Exercise objective
How do the lines below between the ones holding "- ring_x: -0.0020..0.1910" and "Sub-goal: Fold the", inclusive, read? Give them again exactly, with no other lines.

The data
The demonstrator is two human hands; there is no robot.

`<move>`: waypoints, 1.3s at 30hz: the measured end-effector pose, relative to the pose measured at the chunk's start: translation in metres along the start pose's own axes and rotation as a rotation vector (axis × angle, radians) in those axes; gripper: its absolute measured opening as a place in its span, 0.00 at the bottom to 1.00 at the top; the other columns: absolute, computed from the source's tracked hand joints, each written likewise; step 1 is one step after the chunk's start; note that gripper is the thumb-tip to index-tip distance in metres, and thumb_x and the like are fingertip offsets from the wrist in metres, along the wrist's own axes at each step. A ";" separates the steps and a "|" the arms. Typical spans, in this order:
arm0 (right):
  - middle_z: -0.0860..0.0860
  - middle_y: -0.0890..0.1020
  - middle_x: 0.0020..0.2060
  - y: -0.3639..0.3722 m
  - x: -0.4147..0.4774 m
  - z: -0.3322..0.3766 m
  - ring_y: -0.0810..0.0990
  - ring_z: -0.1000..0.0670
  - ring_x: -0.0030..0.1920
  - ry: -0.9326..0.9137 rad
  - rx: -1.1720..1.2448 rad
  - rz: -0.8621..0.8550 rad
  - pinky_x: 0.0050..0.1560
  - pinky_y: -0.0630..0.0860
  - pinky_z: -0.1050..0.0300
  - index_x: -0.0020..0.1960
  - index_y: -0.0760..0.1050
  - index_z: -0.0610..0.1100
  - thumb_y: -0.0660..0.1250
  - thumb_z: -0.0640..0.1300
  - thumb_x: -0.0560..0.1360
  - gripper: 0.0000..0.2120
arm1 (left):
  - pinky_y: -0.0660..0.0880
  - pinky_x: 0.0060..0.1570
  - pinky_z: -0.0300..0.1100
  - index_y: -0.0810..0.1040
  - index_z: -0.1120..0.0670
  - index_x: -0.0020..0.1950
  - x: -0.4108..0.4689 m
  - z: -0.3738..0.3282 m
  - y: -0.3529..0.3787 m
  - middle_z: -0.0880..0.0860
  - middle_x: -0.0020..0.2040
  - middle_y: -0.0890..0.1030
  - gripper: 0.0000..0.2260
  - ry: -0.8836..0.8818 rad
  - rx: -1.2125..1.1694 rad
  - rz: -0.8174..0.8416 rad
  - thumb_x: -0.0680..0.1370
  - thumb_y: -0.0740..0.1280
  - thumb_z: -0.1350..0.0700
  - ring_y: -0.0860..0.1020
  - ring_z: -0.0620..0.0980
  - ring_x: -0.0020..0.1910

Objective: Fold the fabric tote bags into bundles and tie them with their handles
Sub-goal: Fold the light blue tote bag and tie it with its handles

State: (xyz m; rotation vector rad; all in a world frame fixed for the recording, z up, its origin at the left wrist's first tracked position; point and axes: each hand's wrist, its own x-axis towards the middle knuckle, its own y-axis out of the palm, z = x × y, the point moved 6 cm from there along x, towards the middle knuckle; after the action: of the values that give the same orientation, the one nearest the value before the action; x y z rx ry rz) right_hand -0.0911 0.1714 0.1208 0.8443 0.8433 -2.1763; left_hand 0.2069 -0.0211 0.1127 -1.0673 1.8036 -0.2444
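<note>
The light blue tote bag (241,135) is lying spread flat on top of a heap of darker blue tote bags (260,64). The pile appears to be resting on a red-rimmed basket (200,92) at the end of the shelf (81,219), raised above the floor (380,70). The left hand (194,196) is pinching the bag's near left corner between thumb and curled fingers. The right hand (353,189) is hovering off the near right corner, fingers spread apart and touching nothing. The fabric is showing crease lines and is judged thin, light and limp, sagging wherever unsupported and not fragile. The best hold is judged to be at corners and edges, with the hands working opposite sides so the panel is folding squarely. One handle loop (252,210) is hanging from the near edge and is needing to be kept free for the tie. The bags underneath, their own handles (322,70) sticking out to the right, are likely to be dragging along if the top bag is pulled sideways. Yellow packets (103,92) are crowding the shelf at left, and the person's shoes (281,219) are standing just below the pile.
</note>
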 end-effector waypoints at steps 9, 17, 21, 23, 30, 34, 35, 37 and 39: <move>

Task output
  - ring_x: -0.0020..0.1910

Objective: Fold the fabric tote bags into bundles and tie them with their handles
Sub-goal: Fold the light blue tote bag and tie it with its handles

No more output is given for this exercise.